Stored items
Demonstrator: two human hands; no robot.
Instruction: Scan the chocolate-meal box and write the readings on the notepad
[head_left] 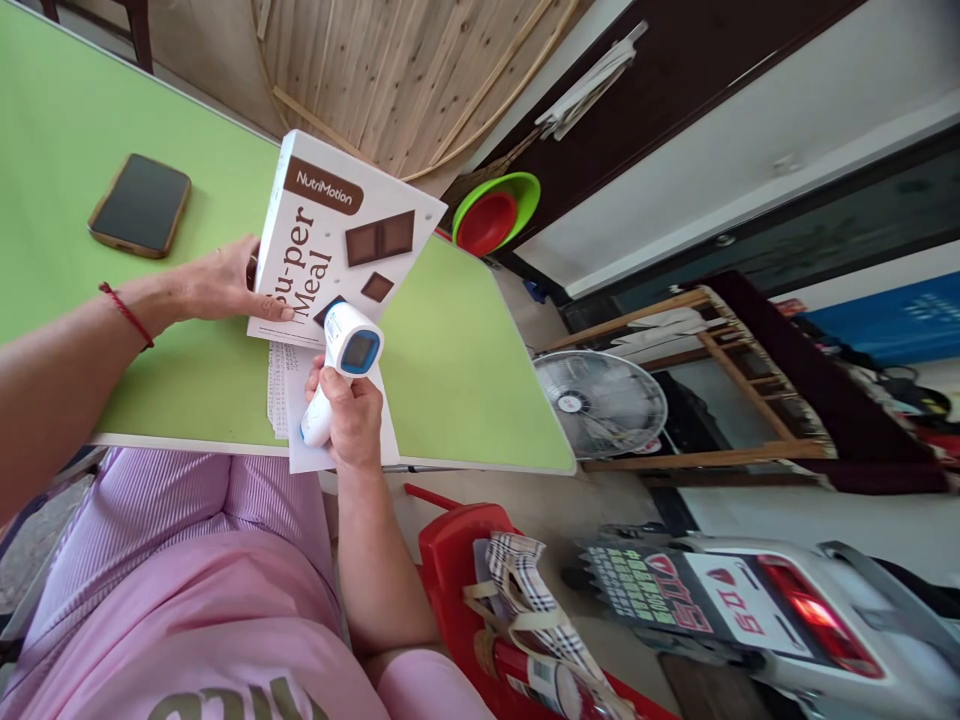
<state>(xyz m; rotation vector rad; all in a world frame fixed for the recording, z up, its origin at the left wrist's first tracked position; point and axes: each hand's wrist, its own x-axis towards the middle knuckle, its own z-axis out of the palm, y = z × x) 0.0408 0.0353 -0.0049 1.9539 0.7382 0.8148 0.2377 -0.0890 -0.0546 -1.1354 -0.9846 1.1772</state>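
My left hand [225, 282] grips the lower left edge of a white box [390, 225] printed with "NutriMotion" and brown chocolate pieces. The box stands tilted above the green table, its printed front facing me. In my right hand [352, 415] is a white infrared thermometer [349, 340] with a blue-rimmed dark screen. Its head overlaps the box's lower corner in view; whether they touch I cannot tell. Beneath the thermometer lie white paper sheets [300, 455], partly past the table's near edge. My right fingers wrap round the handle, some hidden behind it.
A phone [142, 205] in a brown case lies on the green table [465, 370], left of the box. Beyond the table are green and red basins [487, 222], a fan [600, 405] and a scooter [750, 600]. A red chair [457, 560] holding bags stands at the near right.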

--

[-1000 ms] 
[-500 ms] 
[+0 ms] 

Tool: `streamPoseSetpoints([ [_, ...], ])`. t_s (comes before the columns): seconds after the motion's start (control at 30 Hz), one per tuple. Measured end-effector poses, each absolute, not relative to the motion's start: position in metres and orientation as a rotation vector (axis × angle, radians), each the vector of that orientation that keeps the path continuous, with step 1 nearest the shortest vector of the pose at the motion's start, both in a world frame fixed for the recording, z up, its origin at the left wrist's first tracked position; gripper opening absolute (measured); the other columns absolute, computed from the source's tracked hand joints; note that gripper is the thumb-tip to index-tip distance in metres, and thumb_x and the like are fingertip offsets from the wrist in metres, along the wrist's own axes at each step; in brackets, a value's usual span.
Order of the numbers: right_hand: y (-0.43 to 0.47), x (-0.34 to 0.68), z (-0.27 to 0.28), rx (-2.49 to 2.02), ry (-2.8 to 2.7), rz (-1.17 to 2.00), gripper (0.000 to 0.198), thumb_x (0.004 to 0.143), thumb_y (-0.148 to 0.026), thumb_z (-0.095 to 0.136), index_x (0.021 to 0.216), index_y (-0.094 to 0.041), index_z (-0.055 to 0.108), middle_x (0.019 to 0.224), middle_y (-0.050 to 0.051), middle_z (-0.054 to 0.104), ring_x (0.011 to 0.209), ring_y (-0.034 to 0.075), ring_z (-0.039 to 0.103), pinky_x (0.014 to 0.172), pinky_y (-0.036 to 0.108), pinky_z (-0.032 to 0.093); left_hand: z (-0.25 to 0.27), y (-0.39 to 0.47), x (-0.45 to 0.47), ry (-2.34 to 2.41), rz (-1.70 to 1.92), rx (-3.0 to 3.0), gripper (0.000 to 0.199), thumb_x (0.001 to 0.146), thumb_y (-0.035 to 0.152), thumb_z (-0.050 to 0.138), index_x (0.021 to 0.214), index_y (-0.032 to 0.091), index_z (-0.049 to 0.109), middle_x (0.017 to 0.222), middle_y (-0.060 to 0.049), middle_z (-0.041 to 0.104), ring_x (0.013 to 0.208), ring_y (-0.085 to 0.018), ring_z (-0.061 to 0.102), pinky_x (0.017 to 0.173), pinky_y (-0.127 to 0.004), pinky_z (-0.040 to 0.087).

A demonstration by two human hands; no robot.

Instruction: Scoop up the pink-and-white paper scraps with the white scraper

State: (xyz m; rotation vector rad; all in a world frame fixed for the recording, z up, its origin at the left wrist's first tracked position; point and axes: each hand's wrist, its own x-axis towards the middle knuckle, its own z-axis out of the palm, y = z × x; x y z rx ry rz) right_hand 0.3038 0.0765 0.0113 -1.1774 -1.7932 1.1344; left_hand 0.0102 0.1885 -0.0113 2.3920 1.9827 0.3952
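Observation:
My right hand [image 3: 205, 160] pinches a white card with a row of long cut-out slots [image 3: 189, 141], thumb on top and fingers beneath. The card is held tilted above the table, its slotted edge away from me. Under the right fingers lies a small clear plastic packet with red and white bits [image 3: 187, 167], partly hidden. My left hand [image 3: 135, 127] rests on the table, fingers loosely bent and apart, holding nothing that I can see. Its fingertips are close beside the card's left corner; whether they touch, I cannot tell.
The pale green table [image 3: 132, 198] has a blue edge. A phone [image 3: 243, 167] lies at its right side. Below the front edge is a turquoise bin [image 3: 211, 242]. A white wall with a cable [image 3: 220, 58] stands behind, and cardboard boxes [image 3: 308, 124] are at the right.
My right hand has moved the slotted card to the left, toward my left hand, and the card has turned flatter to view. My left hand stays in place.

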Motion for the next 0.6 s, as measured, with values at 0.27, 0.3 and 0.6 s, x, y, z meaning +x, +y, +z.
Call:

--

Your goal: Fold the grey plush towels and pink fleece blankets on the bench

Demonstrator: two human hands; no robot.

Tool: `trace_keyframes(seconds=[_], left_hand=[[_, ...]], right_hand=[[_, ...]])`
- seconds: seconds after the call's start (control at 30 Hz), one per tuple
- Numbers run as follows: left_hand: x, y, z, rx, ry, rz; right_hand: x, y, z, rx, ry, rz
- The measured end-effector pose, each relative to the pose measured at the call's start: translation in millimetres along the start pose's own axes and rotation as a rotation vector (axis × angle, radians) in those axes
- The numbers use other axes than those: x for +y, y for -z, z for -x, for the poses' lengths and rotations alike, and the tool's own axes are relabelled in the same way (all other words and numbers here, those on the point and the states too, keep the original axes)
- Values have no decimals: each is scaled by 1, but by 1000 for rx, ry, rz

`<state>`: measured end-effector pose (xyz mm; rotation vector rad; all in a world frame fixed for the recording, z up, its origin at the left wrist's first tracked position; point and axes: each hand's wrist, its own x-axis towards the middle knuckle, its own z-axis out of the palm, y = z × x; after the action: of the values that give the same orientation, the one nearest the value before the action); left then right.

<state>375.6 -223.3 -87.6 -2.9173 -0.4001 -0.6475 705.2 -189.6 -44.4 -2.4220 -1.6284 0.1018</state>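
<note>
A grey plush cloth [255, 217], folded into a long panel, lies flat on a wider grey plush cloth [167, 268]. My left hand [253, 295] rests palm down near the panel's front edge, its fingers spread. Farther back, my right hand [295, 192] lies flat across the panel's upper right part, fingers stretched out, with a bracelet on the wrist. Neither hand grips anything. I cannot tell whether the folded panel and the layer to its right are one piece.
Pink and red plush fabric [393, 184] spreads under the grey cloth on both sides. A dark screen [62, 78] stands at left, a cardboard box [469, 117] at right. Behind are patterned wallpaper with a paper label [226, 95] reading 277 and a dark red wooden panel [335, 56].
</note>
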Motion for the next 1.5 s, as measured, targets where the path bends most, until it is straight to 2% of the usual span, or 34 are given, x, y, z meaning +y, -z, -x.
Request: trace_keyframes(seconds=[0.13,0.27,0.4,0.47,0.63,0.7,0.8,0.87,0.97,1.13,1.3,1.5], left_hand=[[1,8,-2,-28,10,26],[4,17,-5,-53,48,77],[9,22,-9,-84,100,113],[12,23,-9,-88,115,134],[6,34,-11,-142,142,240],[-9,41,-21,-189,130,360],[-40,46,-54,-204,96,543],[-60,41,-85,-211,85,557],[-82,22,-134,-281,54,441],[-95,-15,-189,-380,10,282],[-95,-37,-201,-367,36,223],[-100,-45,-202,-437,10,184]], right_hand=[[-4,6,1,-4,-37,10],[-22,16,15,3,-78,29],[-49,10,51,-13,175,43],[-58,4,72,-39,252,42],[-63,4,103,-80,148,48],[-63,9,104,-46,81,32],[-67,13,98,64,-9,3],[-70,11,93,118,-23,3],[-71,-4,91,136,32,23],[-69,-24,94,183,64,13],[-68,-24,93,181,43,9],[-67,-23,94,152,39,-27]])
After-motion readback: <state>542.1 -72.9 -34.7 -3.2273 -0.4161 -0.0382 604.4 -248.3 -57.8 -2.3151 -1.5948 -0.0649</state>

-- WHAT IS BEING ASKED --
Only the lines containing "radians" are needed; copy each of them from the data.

-- RESULT OF THE TASK --
Tool: `streamPoseSetpoints([ [_, ...], ])`. t_s (comes before the columns): seconds after the motion's start (control at 30 Hz), one per tuple. Measured end-effector poses, each absolute, not relative to the motion's start: position in metres and orientation as a rotation vector (axis × angle, radians), each the vector of that orientation that keeps the path continuous, with step 1 nearest the shortest vector of the pose at the motion's start, both in a world frame fixed for the recording, z up, its origin at the left wrist's first tracked position; gripper opening absolute (measured); the other columns absolute, computed from the source's tracked hand joints; note that gripper is the thumb-tip to index-tip distance in metres, and thumb_x and the like are fingertip offsets from the wrist in metres, along the wrist's own axes at each step; in brackets, a value's usual span.
- The measured end-effector pose, each relative to the pose measured at the call's start: translation in millimetres along the start pose's own axes and rotation as a rotation vector (axis × angle, radians) in those axes

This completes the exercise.